Es geht nicht nur um schwarze Farbe
Herbeigeschminkte Physiognomie, unreflektierte Schauspieler - die Kritik an »Blackface« auf Theaterbühnen hat Zulauf
Es ist an der Zeit, auf einen Skandal der Vergangenheit hinzuweisen, der kaum Beachtung fand. Da sagt ein Kritiker eines staatlichen Radiosenders, es sei völlig in Ordnung, dass im Theater Frauenrollen überwiegend von Männern gespielt werden, denen dazu sehr große Brüste an den Leib montiert werden. Es gebe »keine nennenswerte Minderheit« von Frauen auf dem Markt, die die Rollen spielen könnten. Ein Missstand sei es vielmehr, dass hierzulande auf jede »abgedrehte« Debatte aufgesprungen werde, die Frauenversteher in den USA anzetteln, was »uns« lächerlich mache. Dass ein Theater angesichts der Kritik »eingeknickt« sei und seine Aufführungspraxis änderte, findet der Kritiker »sehr peinlich« und »will es nicht akzeptieren«.
Nun, ganz so hat Michael Laages es nicht gesagt am 13. April im Deutschlandradio Kultur. Er ist nicht gegen Frauenemanzipation, sondern gegen die Kritik am »Blackface«. Dieser Begriff bezeichnet eine Schminkweise, die einen stereotyp schwarzen Menschen erzeugt. Das wurde am Deutschen Theater zuletzt in Dea Lohers Stück »Unschuld« praktiziert. Nach Protesten der Initiative »Bühnenwatch« im Februar wurde das geändert. Intendant Ulrich Khuon nahm sich die Argumente des neuen, über das Internet gegründeten Netzwerks zu Herzen.

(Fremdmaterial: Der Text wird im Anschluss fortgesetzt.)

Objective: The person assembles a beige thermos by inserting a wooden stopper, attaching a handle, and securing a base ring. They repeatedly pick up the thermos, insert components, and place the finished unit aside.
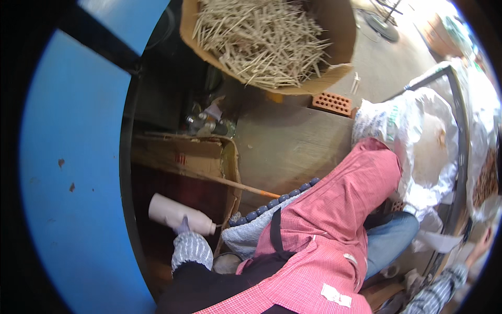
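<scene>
A pale squeeze bottle (180, 214) is grasped in the gloved left hand (191, 247), held level, nozzle pointing right, inside the open cardboard box (180, 157). A firm hold near the bottle's middle would be advisable. Room is tight: blue panel (73, 172) left, box wall right. The right hand is not seen, so its state cannot be told. A box of sticks (266, 42) lies far.
</scene>
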Demonstrator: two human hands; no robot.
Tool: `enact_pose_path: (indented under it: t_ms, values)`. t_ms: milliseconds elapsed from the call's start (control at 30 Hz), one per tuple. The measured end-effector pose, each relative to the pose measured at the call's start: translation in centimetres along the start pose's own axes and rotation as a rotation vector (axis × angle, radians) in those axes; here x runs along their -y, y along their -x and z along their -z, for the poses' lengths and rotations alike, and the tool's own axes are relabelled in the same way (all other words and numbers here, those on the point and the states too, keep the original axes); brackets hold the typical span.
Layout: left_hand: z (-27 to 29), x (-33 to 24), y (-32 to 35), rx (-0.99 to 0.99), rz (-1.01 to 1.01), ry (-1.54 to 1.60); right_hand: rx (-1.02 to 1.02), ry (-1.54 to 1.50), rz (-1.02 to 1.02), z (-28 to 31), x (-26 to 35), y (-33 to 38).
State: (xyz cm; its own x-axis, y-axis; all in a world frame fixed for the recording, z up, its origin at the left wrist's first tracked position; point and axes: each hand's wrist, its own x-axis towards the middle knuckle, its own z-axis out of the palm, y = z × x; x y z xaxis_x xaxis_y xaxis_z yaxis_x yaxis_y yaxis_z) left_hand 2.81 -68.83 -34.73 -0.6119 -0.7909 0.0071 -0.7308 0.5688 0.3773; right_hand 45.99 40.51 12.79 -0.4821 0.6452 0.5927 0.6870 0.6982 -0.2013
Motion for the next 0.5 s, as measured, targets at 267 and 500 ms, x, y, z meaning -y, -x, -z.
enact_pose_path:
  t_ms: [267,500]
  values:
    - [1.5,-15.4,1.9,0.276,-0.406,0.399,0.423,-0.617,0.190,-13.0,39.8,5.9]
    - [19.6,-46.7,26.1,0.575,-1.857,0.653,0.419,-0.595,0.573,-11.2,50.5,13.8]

Die Diskussion weiterzuführen, lud das Ballhaus Naunynstraße am Donnerstag ein. Der Andrang war groß. Obwohl der Saal gewechselt wurde, fand ein Drittel der etwa 150 Menschen keinen Stuhl.
Auf dem Podium saßen sechs Kulturschaffende verschiedener Herkunft, jedoch mit afrikanischen Wurzeln. Die Diskussion war nicht kontrovers angelegt. Was der lange Abend brachte, waren vielmehr vor allem Schilderungen von Diskriminierungserfahrungen und (zum Teil übertriebene) Einschwörungen auf eine kollektive Schwarze Identität.
Es handelt sich um ein Kollektiv, das von den ethnisch hegemonialen kulturellen Kreisen, für die Laages' Äußerungen stehen, ausgegrenzt wird; dessen Kritiken nicht als die Gesprächsangebote aufgefasst werden, als die sie gemeint sind, sondern als abzuwehrende Angriffe. Zu begreifen wäre hingegen, dass mit dem Vorwurf »Rassismus« meistens nicht böse Absichten gemeint sind, sondern gesellschaftliche Strukturen. Laages' Invektiven sind offensichtlich einem Mangel an Interesse (den er zugibt) und Zuhören geschuldet.
Die Kritik hat zwei grundsätzliche Hintergründe. Zum einen die Diskriminierung der entgegen Laages' Äußerungen eben doch existierenden relevanten Minderheit an dunkelhäutigen Schauspielerinnen und Schauspielern. Nicht zuletzt die beiden Schauspielerinnen auf dem Podium, Lara-Sophie Milagro und Elizabeth Blonzen, gaben einen Einblick in die mehrheitliche Besetzungspraxis an deutschen Theatern, wo Dunkelhäutige meistens eben nicht egal welche Rollen übernehmen können - Weiße hingegen schon, selbst die von Schwarzen.
Der andere Punkt ist, dass es gar nicht nur um's schwarz Schminken geht. Blonzen kritisiert gegenüber »nd«, dass dabei auch eine Gesichtsphysiognomie herbeigeschminkt werde, und pralle rote Lippen. Es wird also unnötigerweise eine stereotype Figur geschaffen. Die auch noch für Fremdheit stehen soll. Zudem nervt Blonzen, dass die meisten Schauspieler, die Schwarze spielen, ihre Rollen affig anlegten und sich nicht in Hintergründe einläsen. Wenn Schminke und Spiel vernünftig sind, hat sie nichts gegen Weiße als Schwarze - weiß jedoch, dass das im Netzwerk Bühnenwatch auch anders gesehen wird. Auch Milagro schreibt in einem Internettext, dass sie nichts dagegen habe, dass »auch Weiße Schwarze spielen, solange dies ohne die Verwendung rassistischer Stilmittel geschieht«.